* **Required action**:
Lines, not repeats, are what count: give the number of lines below that hold "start", and nothing more.

* **Data segment**:
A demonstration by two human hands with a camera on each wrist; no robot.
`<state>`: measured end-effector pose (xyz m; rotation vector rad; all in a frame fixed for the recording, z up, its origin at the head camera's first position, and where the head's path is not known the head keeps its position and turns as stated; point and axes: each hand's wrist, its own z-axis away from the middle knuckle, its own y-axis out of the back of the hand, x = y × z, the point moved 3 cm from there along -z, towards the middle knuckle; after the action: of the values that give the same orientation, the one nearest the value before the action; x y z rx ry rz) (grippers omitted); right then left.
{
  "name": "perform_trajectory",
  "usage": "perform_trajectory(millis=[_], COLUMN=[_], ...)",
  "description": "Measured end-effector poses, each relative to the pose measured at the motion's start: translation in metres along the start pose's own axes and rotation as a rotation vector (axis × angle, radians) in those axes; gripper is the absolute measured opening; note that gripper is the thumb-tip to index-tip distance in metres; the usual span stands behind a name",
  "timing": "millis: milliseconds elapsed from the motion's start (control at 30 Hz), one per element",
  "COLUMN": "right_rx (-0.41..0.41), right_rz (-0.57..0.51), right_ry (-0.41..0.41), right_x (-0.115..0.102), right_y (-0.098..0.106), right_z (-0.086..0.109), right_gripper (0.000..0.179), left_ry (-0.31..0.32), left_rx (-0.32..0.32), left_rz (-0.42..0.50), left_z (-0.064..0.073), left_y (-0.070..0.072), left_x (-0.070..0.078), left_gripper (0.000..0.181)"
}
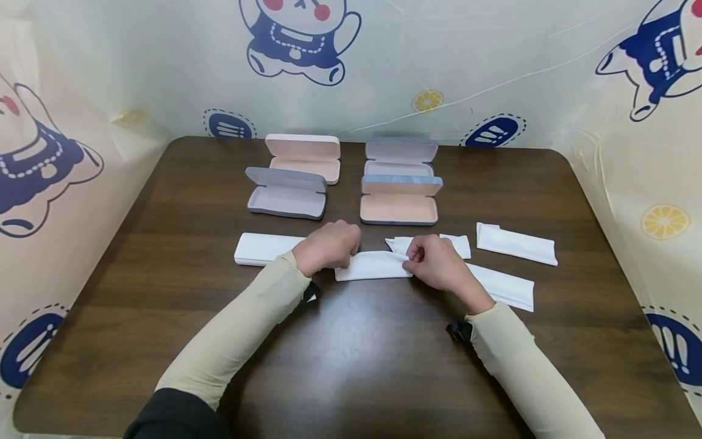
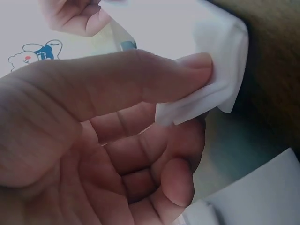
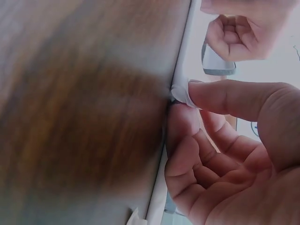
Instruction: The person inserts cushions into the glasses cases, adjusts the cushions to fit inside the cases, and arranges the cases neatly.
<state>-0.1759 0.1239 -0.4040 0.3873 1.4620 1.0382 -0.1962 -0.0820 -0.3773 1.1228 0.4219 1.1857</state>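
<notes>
A folded white cloth [image 1: 375, 267] lies between both hands near the middle of the table. My left hand [image 1: 329, 247] pinches its left end; in the left wrist view the thumb [image 2: 187, 75] presses the folded layers of the cloth [image 2: 220, 51] against the fingers. At the other end my right hand [image 1: 441, 263] pinches a corner, and the right wrist view shows the cloth's edge [image 3: 183, 93] between thumb and fingertips. Left of it is another folded white cloth [image 1: 265, 248], partly behind the left hand. A further white cloth [image 1: 457, 245] lies just behind the right hand.
Several open glasses cases stand behind the hands: a pink one [image 1: 304, 163], a grey-blue one [image 1: 287, 201], a lilac one [image 1: 399, 168] and a blue one with peach lining [image 1: 399, 209]. More folded white cloths [image 1: 515, 245] lie to the right. A printed sheet [image 1: 384, 61] surrounds the wooden table [image 1: 351, 366].
</notes>
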Motion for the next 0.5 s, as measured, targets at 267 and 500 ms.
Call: perform_trajectory(millis=[267, 500], right_rx=[-0.006, -0.038], right_rz=[-0.058, -0.051], right_ry=[-0.005, -0.003], right_x=[0.0047, 0.0079], right_y=[0.0016, 0.0009], right_z=[0.0046, 0.0073], right_gripper=[0.003, 0.007], left_ry=[-0.048, -0.082], left_rx=[0.007, 0.002], left_rz=[-0.014, 0.044], left_z=[0.0037, 0.0051], left_y=[0.0028, 0.0037], left_x=[0.0015, 0.0034], left_gripper=[0.045, 0.047])
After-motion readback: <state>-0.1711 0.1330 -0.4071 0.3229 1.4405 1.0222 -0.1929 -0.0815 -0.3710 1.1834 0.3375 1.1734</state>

* **Result**:
2